Although there is some evidence that the credit market is loosening, it is clear that the harsh lending environment of the past two years has taken a toll on a wide range of businesses. There are, however, tools that provide temporary help, including the government’s current policy on “loss carrybacks.”
As part of the original stimulus bill, the loss carryback provision gave qualifying companies that registered a loss on their current income tax return the opportunity to extend that loss into previous, profitable years. Under the adjusted regulations, the field of qualifiers has been expanded to include most companies, and a loss booked for the 2008 or 2009 calendar year (but not both) can be carried back up to five years through amended returns.
A CNN article on loss carrybacks points out that the provision has resulted in “some giant refunds for big businesses — troubled homebuilder Lennar recently booked a $353 million tax gain from the provision — and a much bigger hit to the nation’s coffers.

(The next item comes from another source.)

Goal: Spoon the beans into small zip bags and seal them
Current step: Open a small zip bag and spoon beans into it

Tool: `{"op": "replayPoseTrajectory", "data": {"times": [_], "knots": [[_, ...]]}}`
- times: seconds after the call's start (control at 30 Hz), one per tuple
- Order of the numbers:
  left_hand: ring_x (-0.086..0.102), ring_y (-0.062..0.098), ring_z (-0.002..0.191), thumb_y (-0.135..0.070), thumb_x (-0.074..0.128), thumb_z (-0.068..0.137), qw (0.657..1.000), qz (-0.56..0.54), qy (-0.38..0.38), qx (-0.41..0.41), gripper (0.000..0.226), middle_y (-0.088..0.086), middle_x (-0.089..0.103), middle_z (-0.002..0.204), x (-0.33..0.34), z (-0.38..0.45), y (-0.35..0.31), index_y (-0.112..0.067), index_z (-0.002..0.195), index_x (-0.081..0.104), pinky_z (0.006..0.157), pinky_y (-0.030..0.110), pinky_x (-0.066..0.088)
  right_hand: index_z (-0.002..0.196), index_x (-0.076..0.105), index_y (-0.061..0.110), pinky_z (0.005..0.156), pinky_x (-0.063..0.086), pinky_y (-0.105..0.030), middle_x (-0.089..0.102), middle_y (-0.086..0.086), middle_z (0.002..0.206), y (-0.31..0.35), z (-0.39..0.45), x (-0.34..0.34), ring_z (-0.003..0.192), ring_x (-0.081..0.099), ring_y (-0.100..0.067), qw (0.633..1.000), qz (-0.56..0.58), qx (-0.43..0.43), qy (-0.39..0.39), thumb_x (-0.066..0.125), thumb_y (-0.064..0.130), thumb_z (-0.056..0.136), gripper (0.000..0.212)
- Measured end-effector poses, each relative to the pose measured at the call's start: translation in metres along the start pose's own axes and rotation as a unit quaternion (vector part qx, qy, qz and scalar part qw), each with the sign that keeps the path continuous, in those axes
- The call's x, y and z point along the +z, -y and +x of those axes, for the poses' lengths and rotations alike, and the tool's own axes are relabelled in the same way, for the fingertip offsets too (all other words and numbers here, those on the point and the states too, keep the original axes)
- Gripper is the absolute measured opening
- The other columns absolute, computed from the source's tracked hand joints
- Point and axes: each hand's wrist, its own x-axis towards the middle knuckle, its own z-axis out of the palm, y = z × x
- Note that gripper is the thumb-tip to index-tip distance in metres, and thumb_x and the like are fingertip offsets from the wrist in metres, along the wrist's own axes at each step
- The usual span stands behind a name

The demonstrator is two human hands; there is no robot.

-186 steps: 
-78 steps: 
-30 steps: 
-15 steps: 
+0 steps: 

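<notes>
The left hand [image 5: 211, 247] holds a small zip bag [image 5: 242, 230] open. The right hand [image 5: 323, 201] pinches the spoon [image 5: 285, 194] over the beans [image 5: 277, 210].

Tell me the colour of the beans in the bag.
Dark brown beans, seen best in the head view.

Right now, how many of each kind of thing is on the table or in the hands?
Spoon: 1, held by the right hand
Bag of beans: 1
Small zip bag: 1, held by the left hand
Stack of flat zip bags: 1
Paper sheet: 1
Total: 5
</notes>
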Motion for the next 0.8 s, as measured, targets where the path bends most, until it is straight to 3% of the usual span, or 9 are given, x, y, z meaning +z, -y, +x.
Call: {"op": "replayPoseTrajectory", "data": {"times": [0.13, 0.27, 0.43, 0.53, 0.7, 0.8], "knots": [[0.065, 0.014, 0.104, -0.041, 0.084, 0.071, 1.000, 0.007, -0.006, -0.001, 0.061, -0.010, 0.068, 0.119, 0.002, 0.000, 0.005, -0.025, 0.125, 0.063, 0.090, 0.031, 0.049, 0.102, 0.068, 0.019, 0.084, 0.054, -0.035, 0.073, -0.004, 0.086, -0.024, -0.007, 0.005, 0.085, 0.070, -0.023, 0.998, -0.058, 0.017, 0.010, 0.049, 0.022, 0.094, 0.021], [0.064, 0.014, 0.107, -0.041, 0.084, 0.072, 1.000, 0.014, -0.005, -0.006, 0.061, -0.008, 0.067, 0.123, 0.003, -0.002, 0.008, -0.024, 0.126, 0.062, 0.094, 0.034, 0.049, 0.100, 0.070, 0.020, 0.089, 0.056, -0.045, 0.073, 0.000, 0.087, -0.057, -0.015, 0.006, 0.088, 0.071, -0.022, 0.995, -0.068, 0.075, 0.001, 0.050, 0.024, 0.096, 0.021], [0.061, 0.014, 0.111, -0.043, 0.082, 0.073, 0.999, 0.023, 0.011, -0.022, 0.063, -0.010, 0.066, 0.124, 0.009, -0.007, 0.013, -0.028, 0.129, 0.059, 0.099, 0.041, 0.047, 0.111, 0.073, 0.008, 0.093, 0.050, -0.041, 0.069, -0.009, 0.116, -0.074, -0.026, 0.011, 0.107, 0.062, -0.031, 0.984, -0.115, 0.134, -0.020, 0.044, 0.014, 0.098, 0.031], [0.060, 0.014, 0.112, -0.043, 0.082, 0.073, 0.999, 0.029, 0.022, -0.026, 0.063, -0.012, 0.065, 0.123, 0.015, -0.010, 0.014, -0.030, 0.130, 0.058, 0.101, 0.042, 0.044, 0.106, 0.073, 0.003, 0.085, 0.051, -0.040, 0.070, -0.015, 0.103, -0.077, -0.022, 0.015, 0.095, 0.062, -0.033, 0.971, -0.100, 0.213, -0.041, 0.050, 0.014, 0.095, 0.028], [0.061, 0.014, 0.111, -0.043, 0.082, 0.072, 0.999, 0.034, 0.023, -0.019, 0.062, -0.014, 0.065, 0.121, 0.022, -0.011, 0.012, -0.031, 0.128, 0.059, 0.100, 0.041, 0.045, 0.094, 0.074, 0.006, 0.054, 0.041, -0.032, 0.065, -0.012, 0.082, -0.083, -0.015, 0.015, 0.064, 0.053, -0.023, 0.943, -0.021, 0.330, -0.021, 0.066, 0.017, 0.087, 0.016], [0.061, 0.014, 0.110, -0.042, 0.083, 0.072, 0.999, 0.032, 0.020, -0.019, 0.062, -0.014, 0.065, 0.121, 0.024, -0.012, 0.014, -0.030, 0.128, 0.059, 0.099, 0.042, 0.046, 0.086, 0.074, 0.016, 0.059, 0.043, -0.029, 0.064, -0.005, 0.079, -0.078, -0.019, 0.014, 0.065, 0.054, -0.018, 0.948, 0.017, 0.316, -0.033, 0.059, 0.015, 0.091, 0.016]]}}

The Joint Committee on Taxation estimates the carryback change will cost the government $33.2 billion this year, though the 10-year cost of the break is smaller, because companies won’t be carrying 2009 losses forward to reduce their future tax bills. The committee’s estimate of the 10-year cost is $10.4 billion.”
The move isn’t unprecedented. According to an article in CFO Magazine, the Bush Administration provided a similar opportunity following 9/11, and in 2009 the original amendment was available only to businesses with less than $15 million in revenue. This time it applies to businesses of all sizes and includes pass-through entities as well as C-corporations.
Anecdotal evidence suggests that companies are finding real benefit - albeit short term - in the carryback provision. Is it a measure you think will aid small to midsized companies through to a recovery?